_GOAL OF THE EXERCISE_:
From the records below, work out how many lines contain "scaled". Reply with that number alone.

== Segment start ==

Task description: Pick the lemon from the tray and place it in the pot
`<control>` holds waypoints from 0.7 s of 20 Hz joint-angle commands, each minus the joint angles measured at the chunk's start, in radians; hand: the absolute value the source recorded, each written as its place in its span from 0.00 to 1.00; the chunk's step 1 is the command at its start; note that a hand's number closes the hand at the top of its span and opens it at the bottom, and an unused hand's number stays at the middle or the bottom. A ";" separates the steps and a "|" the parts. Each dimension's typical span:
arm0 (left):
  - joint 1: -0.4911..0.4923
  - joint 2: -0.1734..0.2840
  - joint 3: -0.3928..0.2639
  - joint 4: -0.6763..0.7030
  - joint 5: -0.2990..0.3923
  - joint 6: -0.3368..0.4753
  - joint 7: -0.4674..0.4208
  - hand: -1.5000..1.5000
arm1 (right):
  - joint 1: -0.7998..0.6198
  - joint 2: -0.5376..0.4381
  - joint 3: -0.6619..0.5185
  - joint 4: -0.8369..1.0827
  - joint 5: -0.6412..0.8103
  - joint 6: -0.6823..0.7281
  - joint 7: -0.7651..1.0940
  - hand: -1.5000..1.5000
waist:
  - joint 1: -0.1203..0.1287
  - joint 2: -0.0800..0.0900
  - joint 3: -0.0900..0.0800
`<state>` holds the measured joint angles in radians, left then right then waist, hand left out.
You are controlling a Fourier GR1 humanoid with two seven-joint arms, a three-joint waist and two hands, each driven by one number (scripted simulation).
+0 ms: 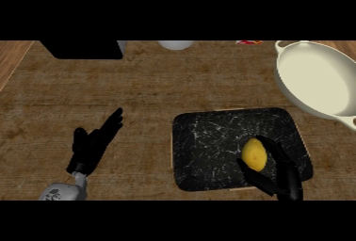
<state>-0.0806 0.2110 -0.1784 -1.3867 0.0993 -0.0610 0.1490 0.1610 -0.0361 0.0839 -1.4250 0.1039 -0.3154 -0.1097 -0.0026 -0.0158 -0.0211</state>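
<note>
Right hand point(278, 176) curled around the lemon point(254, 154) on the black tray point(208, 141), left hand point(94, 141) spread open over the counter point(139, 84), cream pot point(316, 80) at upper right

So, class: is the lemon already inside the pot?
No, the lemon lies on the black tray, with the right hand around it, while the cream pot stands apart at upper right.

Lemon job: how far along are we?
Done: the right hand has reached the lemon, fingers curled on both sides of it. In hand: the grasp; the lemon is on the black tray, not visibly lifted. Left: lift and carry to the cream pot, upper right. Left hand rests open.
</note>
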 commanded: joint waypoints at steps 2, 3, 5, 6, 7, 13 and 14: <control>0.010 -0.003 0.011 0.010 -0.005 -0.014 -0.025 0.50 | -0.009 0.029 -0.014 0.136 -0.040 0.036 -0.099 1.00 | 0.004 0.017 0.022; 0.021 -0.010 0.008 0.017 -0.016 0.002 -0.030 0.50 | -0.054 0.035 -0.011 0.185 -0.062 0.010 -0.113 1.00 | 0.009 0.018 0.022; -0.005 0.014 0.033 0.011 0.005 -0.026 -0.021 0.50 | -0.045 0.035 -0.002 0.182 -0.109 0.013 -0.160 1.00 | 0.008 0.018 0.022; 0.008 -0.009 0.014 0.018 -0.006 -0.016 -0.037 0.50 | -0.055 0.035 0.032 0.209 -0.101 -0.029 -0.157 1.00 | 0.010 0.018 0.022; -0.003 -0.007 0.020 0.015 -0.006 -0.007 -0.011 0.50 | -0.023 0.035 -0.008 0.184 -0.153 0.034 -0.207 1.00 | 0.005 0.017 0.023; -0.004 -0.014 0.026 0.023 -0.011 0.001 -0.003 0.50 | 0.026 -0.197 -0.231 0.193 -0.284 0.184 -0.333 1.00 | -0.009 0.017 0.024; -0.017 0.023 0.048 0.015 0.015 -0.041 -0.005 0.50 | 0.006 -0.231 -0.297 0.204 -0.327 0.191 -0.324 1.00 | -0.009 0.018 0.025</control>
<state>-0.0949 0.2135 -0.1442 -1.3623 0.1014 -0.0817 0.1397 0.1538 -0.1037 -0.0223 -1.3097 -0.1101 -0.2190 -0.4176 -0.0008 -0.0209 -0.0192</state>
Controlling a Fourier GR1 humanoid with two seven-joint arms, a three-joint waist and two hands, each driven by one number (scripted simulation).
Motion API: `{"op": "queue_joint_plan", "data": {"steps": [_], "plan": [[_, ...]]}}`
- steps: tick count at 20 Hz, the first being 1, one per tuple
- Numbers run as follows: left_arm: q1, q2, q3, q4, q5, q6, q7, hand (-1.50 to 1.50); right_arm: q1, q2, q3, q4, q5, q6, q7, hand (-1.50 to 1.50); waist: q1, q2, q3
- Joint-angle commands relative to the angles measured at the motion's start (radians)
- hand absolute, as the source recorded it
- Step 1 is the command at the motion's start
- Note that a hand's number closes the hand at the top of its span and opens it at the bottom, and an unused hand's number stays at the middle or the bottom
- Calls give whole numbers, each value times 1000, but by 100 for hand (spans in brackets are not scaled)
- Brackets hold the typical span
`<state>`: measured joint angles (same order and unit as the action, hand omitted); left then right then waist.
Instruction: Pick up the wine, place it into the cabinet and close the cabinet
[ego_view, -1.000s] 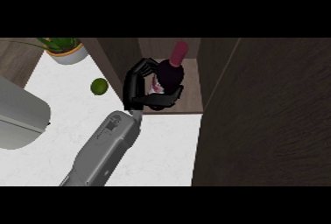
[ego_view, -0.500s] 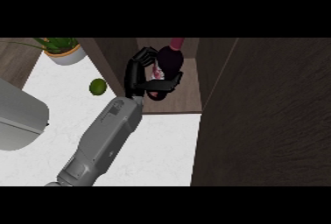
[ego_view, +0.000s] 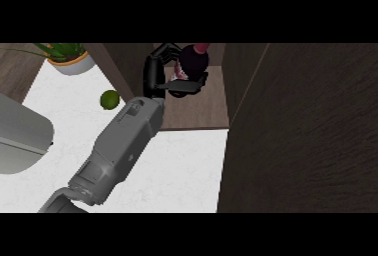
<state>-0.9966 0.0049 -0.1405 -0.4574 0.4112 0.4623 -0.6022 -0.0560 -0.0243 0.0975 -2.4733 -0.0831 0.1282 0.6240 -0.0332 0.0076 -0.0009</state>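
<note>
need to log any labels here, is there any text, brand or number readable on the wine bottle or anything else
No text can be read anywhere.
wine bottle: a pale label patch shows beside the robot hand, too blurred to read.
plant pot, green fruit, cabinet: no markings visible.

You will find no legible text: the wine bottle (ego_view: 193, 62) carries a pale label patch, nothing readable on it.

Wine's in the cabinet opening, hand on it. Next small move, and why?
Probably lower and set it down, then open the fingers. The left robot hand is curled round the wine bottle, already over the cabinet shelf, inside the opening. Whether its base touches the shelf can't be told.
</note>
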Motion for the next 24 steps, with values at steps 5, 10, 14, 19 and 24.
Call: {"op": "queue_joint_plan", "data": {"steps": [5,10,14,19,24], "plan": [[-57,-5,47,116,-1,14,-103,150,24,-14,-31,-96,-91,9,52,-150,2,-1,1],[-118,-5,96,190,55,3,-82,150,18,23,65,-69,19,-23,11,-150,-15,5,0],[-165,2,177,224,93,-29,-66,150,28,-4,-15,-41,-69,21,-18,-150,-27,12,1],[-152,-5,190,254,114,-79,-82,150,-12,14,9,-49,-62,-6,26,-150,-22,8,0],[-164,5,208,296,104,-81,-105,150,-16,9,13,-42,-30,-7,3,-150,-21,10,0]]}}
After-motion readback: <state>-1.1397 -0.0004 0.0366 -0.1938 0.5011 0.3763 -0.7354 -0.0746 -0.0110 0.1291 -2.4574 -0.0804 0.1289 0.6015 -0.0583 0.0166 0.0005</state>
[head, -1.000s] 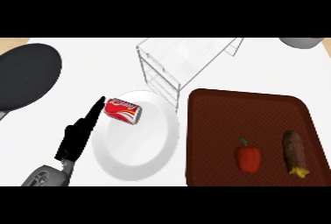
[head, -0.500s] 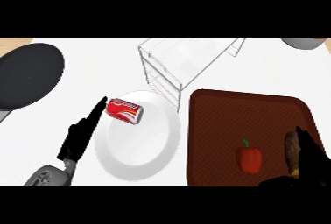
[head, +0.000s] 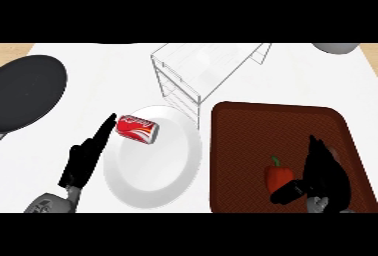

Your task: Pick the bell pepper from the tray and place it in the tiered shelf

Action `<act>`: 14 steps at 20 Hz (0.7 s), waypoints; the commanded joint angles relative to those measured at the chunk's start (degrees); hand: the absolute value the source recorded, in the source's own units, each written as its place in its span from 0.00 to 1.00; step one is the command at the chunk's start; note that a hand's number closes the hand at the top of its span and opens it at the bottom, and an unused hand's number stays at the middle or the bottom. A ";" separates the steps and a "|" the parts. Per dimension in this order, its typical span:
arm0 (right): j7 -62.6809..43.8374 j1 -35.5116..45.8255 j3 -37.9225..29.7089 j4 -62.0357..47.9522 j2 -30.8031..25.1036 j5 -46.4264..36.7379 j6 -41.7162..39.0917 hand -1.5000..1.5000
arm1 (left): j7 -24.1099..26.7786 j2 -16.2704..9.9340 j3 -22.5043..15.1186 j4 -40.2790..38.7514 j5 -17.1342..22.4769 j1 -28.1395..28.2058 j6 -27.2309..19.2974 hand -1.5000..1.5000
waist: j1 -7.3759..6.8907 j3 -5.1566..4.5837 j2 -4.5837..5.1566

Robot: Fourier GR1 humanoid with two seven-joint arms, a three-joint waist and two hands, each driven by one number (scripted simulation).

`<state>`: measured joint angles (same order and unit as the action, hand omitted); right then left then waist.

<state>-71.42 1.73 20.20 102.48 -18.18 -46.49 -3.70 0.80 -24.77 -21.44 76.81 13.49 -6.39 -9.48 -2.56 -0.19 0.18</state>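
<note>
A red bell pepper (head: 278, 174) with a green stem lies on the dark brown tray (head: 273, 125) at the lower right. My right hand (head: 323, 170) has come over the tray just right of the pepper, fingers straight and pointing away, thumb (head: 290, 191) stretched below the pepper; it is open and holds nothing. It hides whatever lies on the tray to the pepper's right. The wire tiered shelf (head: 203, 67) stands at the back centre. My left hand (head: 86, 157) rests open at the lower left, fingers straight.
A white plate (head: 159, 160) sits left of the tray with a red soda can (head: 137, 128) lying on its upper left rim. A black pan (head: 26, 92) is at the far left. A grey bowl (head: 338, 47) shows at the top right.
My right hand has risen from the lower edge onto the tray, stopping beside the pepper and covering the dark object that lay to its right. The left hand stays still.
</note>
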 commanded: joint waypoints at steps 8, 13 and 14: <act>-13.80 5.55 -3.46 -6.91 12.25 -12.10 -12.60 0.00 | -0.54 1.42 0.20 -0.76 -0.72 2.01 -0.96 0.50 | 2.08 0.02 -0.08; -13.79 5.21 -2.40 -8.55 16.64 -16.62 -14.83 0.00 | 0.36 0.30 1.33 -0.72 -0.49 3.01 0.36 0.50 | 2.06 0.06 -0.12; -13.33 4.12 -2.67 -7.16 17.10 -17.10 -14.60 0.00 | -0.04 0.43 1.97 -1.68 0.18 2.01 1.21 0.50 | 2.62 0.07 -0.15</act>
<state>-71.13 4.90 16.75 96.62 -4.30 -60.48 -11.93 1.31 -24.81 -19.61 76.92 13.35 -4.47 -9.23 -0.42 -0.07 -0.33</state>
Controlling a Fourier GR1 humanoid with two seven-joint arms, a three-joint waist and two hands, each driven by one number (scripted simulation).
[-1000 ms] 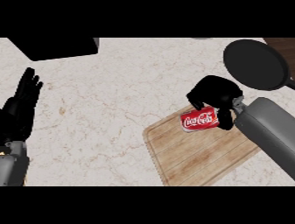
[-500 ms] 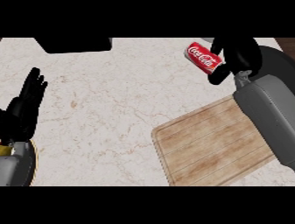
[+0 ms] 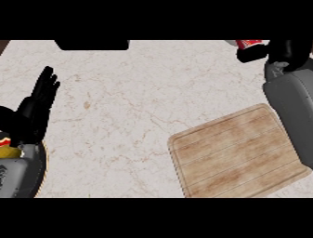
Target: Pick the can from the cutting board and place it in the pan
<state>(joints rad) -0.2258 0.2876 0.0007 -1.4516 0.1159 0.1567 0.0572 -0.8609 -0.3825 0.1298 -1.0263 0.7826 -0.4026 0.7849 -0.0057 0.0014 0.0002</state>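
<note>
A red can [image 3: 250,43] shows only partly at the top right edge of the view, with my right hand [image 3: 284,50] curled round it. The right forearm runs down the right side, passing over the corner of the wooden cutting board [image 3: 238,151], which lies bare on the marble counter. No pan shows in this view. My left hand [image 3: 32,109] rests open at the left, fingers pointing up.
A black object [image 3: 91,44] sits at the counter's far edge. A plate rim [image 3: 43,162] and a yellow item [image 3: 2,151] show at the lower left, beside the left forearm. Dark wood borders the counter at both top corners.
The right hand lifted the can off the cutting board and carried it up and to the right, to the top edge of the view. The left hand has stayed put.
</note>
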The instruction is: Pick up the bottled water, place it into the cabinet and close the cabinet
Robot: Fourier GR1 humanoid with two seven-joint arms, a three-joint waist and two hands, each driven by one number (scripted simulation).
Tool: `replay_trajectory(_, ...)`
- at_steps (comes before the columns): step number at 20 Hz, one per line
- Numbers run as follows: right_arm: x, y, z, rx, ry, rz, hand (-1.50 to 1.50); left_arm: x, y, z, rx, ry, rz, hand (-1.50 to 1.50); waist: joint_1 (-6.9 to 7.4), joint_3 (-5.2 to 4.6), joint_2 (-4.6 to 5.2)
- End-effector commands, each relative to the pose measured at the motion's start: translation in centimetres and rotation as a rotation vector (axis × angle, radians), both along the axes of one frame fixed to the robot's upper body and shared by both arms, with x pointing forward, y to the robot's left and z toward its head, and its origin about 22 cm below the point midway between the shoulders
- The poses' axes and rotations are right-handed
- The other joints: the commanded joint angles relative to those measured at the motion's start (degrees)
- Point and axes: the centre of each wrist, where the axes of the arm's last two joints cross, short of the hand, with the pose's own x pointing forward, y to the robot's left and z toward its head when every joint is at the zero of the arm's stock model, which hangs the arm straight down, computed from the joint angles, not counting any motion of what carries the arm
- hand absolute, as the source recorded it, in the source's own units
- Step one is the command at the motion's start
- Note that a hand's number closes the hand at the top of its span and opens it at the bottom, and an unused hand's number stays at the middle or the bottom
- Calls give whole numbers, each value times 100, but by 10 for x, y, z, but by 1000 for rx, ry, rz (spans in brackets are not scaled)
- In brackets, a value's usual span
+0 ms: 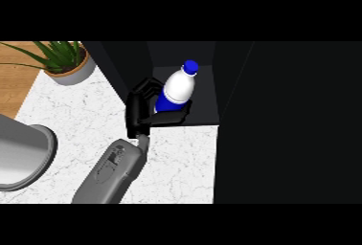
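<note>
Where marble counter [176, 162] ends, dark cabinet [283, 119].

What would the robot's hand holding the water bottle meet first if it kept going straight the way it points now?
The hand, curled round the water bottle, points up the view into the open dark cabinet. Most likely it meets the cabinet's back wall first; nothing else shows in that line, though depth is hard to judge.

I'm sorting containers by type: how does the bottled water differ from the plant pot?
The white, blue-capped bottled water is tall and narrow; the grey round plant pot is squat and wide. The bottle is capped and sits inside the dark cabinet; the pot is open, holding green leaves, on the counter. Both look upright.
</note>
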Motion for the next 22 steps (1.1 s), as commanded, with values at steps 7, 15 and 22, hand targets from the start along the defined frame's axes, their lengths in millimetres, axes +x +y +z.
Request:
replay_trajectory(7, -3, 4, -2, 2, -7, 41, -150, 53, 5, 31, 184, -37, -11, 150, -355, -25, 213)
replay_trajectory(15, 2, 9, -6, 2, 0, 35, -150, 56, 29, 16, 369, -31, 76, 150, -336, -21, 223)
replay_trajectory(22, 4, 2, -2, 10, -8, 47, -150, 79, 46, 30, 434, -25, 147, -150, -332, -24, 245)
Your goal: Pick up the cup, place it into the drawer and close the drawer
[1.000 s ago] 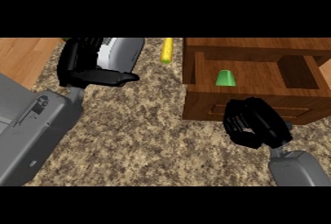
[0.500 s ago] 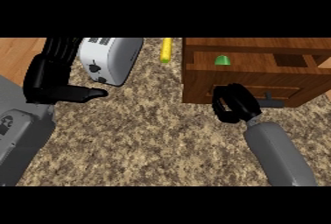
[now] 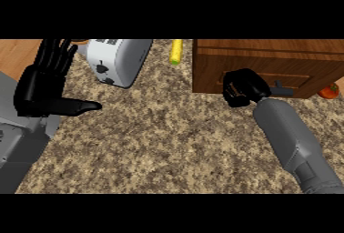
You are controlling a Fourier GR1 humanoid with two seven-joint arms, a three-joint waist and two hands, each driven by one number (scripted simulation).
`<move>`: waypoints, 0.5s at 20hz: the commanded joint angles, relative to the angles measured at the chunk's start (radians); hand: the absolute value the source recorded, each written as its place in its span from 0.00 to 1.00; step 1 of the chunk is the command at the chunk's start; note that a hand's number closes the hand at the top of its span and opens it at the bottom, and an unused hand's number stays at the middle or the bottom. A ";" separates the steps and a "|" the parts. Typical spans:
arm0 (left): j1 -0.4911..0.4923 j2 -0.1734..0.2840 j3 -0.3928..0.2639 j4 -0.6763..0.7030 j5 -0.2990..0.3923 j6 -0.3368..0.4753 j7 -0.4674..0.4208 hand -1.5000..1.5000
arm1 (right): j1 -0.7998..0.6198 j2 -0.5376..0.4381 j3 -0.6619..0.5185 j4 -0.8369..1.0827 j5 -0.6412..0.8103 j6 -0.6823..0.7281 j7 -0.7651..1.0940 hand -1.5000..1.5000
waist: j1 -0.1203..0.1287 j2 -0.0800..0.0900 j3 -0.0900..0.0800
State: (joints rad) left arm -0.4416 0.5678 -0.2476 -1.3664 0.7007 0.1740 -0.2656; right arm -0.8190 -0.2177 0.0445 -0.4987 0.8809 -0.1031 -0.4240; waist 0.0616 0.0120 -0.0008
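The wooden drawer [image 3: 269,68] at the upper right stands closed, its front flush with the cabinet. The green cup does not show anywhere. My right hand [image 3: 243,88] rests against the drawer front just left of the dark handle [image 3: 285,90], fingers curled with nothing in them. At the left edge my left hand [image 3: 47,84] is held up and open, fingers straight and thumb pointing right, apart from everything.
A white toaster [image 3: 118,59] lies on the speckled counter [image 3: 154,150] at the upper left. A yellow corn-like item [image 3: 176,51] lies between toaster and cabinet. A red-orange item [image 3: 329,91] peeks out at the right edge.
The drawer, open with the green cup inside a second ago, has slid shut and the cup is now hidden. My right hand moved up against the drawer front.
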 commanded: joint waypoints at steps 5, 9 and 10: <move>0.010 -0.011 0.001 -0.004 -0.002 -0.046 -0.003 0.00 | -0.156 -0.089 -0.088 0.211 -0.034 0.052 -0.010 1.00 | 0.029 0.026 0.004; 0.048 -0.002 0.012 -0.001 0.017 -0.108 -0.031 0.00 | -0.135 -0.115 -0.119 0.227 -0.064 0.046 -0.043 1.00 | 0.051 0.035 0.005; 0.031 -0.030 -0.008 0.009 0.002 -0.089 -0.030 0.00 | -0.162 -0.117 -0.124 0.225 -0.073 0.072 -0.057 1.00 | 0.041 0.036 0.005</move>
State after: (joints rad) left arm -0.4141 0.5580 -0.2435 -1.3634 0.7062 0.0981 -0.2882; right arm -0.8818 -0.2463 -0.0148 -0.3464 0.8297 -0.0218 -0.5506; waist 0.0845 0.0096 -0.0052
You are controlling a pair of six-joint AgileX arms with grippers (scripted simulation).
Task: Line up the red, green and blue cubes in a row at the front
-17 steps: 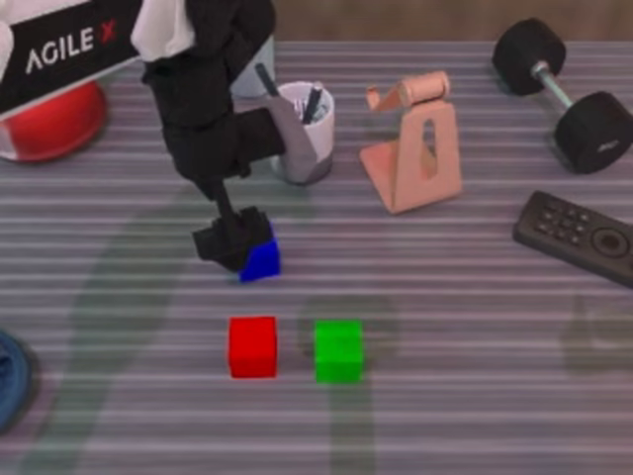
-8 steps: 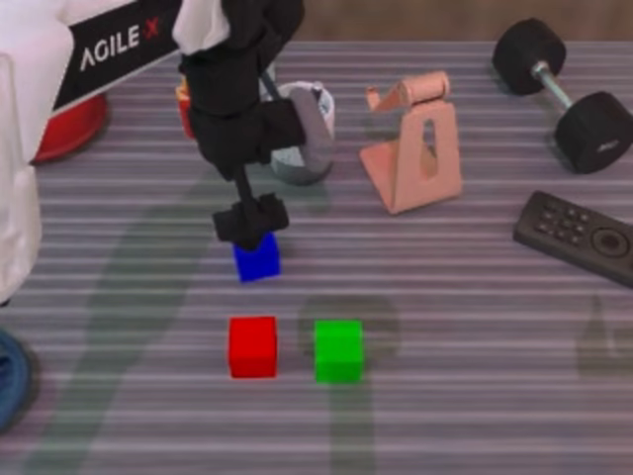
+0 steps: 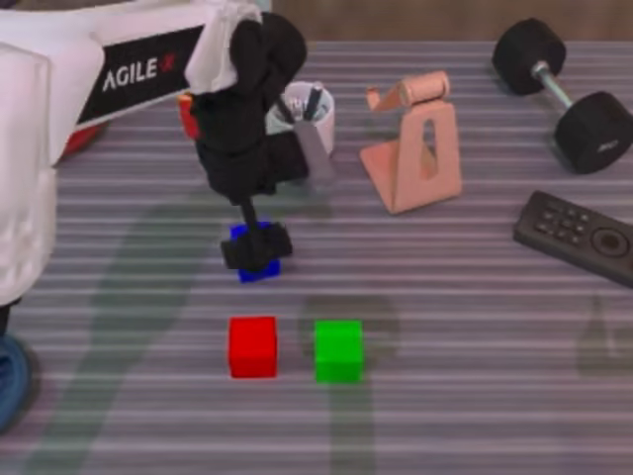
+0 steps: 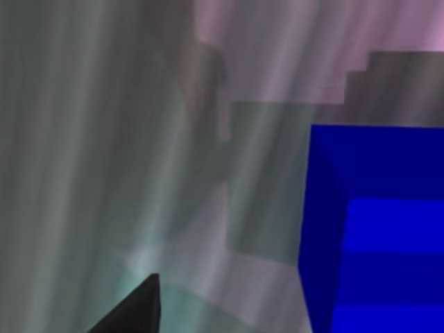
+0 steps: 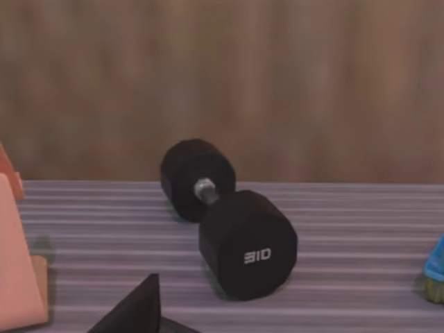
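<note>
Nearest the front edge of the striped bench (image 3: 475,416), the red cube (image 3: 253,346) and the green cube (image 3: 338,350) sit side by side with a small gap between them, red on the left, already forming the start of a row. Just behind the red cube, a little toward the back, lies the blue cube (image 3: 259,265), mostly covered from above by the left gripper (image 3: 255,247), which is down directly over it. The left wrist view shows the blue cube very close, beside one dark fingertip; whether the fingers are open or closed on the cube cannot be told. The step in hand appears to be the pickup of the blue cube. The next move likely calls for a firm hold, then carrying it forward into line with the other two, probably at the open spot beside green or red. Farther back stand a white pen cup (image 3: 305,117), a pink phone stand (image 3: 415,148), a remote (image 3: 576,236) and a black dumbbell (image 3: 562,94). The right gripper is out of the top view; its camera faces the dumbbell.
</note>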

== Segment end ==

_OUTPUT FOR THIS TASK_:
2